Tommy adalah anak yang baik, aku mengenalnya. Orang seperti itu hanya membutuhkan seseorang yang bisa membantunya menemukan dirinya sendiri," dia berkata padaku.

Aku telah menghentikan isak tangisku, menengadah ke arahnya. "Bagaimana jika bukan aku orangnya?"

Tonny tersenyum padaku. Dia mengelus rambutku, persis dengan cara Dad melakukannya. "Hari esok adalah misteri, Jane. Kau akan mengetahuinya pada waktunya."

Pria tua itu begitu mudahnya menjadikan Thomas seakan anaknya sendiri. Sekarang, Tonny dengan cepat menjadikanku hal yang sama. Aku membalas senyumnya. Suasana hatiku jauh lebih baik, mengetahui bahwa aku memiliki seseorang yang ada untuk menguatkanku. Seseorang seperti Ayahku.

Tonny menghela nafas. Dia berbicara lebih rileks, kembali menjadi dirinya yang biasanya. "Ahh... anak muda. Dunia ini terasa begitu kejam padamu, bukan? Tapi itu satu-satunya cara yang membuktikan betapa kuatnya kalian. Jika, kau sudah tua sepertiku, dunia boleh jadi terasa baik padamu, tapi sayangnya kau sudah berubah lemah."

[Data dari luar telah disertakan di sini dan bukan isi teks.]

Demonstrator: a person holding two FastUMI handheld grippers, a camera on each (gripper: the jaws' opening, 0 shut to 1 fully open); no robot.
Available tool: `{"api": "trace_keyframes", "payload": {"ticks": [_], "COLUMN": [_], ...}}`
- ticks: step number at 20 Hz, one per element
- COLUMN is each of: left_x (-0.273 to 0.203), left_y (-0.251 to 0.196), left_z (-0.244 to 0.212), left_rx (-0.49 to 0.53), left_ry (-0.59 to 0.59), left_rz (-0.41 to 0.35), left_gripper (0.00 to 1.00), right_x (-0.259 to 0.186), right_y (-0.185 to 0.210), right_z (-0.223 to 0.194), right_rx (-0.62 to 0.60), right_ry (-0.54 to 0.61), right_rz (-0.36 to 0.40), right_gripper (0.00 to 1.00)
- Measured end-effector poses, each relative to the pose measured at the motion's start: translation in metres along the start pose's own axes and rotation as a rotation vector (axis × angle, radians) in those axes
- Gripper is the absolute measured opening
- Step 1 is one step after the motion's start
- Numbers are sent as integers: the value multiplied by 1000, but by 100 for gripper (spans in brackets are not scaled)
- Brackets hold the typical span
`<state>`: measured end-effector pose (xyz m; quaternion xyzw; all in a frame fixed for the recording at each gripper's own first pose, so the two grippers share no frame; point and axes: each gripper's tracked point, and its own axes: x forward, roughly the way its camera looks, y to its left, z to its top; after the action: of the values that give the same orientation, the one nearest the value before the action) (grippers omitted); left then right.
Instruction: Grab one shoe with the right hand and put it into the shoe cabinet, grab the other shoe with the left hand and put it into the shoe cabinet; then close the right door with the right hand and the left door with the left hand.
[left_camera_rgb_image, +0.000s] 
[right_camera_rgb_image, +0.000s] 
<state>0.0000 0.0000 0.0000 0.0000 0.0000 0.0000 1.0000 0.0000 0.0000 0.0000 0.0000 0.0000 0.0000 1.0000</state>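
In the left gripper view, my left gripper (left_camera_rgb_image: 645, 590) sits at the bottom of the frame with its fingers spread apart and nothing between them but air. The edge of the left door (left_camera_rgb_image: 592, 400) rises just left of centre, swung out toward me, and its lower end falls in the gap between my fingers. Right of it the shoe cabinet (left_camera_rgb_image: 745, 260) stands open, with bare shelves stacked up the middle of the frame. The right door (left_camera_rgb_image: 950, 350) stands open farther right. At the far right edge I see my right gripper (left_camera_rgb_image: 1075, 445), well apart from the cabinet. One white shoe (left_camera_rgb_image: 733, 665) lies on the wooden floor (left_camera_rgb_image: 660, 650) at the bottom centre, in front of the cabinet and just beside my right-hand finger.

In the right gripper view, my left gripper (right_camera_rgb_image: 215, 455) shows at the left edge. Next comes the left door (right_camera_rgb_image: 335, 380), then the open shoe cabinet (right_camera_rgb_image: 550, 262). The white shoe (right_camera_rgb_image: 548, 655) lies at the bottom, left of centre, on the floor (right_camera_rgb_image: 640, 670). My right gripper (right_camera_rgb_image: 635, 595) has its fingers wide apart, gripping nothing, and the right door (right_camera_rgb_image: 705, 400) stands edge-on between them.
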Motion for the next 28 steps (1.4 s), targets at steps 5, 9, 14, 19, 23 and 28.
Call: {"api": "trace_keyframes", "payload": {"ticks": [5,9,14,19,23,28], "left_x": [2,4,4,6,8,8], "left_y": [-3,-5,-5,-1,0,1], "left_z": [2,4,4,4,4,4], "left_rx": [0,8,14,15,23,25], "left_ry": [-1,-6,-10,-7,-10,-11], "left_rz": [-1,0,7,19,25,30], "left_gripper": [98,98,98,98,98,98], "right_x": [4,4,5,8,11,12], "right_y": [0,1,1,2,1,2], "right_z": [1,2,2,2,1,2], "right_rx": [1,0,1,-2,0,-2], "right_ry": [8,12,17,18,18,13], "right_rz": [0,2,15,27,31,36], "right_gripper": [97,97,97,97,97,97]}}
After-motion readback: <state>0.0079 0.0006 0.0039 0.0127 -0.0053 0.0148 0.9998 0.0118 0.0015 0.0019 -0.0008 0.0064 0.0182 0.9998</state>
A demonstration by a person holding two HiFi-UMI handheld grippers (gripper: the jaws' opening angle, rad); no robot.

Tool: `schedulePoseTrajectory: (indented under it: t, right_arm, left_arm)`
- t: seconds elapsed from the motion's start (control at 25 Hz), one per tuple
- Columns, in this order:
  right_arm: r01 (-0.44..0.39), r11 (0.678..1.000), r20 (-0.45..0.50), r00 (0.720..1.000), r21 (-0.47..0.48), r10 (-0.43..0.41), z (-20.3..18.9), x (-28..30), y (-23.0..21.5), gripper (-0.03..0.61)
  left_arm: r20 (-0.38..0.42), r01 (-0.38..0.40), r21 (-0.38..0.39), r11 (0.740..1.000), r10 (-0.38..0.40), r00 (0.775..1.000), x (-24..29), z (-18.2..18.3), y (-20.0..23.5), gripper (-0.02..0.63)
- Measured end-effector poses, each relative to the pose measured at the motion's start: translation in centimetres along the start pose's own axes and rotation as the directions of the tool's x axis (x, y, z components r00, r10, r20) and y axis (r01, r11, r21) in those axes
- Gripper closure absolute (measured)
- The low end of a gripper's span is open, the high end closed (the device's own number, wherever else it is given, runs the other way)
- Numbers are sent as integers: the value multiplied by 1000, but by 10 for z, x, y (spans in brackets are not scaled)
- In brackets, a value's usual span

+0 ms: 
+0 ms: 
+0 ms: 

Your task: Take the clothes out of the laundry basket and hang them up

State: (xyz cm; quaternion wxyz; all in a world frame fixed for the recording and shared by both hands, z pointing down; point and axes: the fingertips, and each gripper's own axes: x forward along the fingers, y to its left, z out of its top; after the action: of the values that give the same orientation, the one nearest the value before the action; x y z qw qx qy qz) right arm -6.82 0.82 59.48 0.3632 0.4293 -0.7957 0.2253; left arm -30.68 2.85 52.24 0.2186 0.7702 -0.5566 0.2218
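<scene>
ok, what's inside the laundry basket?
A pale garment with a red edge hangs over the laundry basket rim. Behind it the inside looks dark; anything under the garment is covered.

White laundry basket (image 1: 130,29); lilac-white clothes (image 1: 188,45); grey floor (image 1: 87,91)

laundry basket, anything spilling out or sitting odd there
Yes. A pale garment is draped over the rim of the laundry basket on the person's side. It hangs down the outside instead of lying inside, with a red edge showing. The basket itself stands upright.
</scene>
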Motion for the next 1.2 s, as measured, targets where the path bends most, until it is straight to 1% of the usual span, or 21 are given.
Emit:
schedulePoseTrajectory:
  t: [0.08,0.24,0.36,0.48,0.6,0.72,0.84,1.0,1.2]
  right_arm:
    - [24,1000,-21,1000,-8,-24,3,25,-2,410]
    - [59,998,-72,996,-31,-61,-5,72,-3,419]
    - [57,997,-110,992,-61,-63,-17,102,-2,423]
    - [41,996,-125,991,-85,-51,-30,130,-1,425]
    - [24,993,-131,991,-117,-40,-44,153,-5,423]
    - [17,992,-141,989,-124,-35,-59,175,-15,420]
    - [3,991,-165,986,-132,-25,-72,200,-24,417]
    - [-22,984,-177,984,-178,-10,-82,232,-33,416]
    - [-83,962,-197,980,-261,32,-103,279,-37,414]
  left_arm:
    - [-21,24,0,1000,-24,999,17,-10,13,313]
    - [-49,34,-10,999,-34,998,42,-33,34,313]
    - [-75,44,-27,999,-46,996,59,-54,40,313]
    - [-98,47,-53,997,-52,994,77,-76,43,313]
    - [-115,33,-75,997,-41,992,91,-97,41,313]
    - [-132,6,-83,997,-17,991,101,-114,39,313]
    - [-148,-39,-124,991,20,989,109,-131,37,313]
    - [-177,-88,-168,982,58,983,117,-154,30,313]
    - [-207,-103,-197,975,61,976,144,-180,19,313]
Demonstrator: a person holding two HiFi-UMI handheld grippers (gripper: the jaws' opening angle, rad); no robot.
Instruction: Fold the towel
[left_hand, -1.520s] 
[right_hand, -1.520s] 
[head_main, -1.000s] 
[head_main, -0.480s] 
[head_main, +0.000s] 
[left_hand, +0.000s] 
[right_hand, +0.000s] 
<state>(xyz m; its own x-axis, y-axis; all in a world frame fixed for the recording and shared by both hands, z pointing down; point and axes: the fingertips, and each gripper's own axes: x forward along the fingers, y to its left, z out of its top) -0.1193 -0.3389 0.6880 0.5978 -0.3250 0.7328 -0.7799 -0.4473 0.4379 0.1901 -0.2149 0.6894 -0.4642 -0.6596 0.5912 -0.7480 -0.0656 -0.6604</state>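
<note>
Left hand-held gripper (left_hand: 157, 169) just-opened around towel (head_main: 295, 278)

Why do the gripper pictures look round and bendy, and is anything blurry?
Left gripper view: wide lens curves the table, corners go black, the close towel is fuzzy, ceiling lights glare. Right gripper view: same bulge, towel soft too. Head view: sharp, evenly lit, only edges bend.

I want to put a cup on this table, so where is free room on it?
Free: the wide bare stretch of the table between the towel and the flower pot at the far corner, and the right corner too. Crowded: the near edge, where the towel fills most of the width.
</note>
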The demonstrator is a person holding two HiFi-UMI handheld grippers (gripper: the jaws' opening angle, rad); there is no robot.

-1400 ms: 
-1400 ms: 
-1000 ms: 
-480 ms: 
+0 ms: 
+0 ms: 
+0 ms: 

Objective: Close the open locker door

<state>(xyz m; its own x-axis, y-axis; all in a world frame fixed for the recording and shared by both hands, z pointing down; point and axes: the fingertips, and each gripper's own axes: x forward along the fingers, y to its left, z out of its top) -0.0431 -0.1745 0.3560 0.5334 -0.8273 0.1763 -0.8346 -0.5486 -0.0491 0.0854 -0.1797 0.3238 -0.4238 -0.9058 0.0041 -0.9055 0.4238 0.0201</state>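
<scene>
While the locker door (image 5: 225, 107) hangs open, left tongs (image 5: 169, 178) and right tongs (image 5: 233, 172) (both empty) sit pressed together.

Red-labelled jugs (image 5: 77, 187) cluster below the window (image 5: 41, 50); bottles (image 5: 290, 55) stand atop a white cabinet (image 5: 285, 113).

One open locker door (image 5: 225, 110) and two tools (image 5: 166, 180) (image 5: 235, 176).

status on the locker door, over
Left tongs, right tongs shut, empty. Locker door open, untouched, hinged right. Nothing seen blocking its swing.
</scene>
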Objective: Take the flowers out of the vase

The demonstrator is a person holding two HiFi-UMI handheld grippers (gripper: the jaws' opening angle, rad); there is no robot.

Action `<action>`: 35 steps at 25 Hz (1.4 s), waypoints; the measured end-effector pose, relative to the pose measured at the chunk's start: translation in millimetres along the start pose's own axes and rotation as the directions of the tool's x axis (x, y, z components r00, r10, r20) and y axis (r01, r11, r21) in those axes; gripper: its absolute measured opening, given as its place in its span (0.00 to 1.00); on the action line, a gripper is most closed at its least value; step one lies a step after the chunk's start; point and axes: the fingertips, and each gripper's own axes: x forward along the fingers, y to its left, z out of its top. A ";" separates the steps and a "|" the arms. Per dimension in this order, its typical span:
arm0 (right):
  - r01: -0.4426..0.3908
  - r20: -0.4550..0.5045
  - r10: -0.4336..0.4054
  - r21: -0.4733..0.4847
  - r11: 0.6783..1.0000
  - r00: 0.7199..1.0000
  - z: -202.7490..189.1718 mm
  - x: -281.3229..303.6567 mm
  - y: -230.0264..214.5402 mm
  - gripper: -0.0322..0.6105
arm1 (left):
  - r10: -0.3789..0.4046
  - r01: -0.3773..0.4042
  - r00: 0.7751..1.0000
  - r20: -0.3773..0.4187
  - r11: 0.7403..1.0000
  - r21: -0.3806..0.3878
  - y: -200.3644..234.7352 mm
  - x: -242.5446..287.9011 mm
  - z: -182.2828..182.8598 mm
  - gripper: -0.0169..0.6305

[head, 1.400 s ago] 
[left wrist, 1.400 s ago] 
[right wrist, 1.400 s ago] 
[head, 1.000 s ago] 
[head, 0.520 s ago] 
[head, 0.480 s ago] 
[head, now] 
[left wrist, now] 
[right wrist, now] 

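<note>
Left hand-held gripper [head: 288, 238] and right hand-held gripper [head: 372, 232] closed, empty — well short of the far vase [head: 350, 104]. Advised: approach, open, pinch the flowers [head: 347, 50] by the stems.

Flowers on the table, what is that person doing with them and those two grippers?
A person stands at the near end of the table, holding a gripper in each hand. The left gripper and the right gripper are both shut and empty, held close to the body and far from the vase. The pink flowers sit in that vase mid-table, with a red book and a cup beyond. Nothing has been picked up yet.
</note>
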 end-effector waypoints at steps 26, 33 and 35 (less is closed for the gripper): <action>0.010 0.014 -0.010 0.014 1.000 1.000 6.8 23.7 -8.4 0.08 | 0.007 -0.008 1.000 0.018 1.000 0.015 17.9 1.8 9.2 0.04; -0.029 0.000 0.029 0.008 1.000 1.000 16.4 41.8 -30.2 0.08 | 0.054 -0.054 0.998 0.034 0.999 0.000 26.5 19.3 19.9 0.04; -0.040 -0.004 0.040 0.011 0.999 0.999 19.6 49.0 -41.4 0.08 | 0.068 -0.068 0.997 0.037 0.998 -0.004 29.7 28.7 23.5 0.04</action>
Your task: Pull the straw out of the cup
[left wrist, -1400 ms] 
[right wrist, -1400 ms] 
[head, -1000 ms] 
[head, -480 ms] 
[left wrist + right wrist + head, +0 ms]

Aku terkikik pelan. Kulemparkan pandanganku pada laut yang terbentang di hadapanku. Gelombang airnya meninggi, menciptakan ombak yang cukup besar.

"Kau lihat betapa luasnya laut di sana? Laut seluas itu hanyalah persentase kecil dari seluruh permukaan dunia." Tonny menoleh lagi padaku. "Jadi, Jane, ada banyak hal yang perlu kau lihat di dunia ini. Dan kau akan mengerti bahwa kau tak akan pernah sendirian."

Burung-burung camar melintas terbang melintasi kepala kami. Aku melihat kapal-kapal yang berlabuh di kejauhan. Seperti membaca arah mataku, Tonny melanjutkan. "Aku akan pergi berlayar nanti malam. Pelayaran bulanan seperti yang pernah kuceritakan."

"Semoga beruntung, Tonny." Aku berdoa untuknya, mengusap punggung tangannya yang berkulit kasar.

Tonny menggenggam tanganku dengan tangan satunya. "Semoga beruntung untukmu juga, my dear."

Saat itulah terakhirkalinya aku berbicara dengan Tonny. Pada malam itu, Tonny pergi berlayar ketengah samudera dan tak kembali lagi setelahnya.